Model Card: SS-350M-SQL-Strict

Model Summary

SS-350M-SQL-Strict is a specialized, lightweight LLM fine-tuned for the singular task of Text-to-SQL translation. Built upon the LiquidAI LFM2.5-350M architecture, this model has been engineered to follow a "Strict" output protocol: it generates only raw SQL code, eliminating the conversational filler, Markdown blocks, and explanations typically found in general-purpose models.

By leveraging 4-bit QLoRA and Unsloth optimizations, this model provides high-speed, low-latency SQL generation suitable for edge deployment and resource-constrained environments.


Model Details

  • Developed by: Saad Salman
  • Architecture: Liquid Foundation Model (LFM) 2.5
  • Parameters: 350 Million
  • Quantization: 4-bit (bitsandbytes)
  • Fine-tuning Method: QLoRA
  • Primary Task: Natural Language to SQL (Strict)

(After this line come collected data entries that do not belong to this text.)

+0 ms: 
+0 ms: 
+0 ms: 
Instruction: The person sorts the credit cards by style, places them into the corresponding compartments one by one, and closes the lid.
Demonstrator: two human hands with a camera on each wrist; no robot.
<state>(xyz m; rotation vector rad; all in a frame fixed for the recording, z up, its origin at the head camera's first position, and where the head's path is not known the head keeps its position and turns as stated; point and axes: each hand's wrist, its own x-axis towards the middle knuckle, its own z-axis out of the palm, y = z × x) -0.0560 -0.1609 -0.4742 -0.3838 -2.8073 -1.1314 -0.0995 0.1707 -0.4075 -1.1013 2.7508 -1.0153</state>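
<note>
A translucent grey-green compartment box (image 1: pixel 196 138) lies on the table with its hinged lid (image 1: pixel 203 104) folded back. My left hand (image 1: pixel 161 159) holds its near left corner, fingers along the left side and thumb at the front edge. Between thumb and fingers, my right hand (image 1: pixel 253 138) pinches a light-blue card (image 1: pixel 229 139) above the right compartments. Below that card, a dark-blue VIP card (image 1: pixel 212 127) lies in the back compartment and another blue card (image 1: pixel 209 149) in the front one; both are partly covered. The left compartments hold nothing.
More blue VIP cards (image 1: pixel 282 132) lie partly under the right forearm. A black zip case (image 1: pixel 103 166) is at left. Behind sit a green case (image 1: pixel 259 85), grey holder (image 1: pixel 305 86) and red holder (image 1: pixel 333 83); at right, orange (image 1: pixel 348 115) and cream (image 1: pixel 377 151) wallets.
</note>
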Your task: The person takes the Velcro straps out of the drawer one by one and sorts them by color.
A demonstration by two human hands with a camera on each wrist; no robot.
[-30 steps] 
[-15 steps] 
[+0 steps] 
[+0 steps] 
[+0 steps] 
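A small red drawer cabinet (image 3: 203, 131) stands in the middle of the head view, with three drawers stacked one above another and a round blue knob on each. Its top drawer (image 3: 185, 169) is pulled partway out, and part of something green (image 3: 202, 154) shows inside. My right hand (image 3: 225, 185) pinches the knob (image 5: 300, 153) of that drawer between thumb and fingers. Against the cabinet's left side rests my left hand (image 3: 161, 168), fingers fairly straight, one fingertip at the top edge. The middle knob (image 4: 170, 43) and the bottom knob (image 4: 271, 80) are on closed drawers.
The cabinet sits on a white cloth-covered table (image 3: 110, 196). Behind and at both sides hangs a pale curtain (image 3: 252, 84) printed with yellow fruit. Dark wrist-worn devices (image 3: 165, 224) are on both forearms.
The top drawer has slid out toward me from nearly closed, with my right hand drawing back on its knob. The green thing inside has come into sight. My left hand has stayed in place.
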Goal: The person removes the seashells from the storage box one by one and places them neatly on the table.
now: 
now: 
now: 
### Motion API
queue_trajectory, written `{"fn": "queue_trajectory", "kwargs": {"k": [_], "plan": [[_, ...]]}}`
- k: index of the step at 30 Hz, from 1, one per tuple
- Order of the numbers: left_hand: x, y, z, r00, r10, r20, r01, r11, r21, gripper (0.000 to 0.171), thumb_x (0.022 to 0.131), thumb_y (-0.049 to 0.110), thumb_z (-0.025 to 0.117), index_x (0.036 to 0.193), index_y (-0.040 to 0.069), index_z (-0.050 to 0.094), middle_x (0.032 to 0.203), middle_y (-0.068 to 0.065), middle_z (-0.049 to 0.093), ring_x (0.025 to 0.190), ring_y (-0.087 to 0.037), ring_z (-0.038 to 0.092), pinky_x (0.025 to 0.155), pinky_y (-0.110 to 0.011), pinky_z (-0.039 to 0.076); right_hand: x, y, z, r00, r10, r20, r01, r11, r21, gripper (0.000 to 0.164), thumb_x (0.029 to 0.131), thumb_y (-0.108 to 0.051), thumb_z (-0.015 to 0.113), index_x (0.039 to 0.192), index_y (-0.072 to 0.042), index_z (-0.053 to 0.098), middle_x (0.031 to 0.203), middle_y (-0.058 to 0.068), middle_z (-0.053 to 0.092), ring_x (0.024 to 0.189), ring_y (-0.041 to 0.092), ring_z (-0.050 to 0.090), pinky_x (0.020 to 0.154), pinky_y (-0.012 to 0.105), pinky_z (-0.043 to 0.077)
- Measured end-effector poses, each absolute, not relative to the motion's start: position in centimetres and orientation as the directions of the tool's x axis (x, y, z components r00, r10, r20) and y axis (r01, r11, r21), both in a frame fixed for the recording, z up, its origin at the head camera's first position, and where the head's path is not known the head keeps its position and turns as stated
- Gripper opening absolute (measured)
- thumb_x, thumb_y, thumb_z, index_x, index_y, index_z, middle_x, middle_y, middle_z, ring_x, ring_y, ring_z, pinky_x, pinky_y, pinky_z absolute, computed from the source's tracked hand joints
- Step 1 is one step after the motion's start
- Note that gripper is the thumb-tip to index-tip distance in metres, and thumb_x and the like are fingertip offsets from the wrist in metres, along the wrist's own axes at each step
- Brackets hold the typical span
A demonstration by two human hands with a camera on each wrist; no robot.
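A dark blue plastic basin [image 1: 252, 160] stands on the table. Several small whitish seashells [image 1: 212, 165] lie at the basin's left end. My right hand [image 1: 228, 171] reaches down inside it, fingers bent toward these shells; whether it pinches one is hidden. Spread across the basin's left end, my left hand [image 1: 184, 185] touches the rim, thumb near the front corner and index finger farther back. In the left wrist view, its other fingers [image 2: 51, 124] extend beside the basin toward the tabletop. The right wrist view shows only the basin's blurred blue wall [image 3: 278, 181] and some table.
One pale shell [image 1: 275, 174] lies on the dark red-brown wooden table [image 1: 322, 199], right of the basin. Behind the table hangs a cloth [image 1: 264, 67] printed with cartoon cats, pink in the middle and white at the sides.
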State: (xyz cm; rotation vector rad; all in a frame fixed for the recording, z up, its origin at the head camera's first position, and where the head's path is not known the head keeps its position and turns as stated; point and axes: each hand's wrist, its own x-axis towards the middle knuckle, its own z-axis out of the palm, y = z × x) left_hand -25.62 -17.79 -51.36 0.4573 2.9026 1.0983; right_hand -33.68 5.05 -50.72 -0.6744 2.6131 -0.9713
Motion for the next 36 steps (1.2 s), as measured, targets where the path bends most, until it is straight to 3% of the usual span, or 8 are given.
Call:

Training Logic & Parameters

The model was trained using a custom pipeline to enforce strict code generation. The key differentiator is the use of Completion-Only Loss masking, which prevents the model from wasting weights on learning the prompt structure, focusing 100% of its learning capacity on the SQL syntax.

Hyperparameters

Parameter Value Description
Max Steps 800 Optimal convergence point for 350M params
Learning Rate 2e-4 High enough for rapid logic acquisition
Batch Size 16 (4 per device with 4 grad accumulation)
Rank (r) 32 High rank to capture complex SQL logic
Alpha 32 Scaling factor for LoRA weights
Optimizer AdamW 8-bit Memory-efficient optimization

Training Curve Analysis

The model demonstrated a classic "L-shaped" convergence curve. Initial loss started at ~38.1 and successfully plateaued between 8.0 and 11.0. This plateau indicates the model has fully internalized the ChatML structure and the SQL schema-mapping logic.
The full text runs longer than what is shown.